● EXERCISE REQUIREMENTS
Search the data below, and report every line in which "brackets" occurs.

● SUPPLIED MATERIAL
+===+

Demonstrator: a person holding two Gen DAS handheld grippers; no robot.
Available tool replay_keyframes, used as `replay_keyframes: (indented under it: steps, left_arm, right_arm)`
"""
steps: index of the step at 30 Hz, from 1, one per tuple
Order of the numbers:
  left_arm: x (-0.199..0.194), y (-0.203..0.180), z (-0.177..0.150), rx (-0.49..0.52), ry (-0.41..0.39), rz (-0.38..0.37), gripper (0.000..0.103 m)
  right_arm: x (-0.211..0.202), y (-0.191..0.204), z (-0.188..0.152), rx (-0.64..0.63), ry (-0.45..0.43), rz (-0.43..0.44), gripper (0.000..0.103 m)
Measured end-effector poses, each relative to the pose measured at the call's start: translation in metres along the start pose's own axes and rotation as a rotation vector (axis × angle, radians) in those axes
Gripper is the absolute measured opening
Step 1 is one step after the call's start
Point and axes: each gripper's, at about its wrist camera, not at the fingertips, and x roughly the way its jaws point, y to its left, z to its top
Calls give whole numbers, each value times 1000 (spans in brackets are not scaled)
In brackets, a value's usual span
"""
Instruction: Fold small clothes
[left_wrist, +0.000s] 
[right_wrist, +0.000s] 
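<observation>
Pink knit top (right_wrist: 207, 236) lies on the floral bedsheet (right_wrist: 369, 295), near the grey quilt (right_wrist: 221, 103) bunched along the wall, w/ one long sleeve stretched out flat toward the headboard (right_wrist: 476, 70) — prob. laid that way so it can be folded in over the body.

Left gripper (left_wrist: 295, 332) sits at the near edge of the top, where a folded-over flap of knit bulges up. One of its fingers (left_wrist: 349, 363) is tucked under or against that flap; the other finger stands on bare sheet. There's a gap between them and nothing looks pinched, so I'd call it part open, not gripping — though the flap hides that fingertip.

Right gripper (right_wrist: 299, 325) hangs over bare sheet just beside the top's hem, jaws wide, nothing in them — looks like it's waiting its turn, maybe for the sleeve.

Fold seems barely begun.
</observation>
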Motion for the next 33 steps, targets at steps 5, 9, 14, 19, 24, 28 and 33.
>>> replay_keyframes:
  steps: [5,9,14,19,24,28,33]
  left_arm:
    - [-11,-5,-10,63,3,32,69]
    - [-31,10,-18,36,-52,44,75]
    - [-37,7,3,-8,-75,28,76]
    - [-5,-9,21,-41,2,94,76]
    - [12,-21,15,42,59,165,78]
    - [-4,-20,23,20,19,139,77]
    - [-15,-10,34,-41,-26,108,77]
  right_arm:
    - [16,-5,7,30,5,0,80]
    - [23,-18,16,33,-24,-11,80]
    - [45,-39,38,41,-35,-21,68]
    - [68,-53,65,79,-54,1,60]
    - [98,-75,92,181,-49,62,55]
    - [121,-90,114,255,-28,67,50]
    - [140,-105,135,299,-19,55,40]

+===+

● ANSWER
Calls give whole numbers, each value times 1000 (spans in brackets are not scaled)
In brackets, a value's usual span

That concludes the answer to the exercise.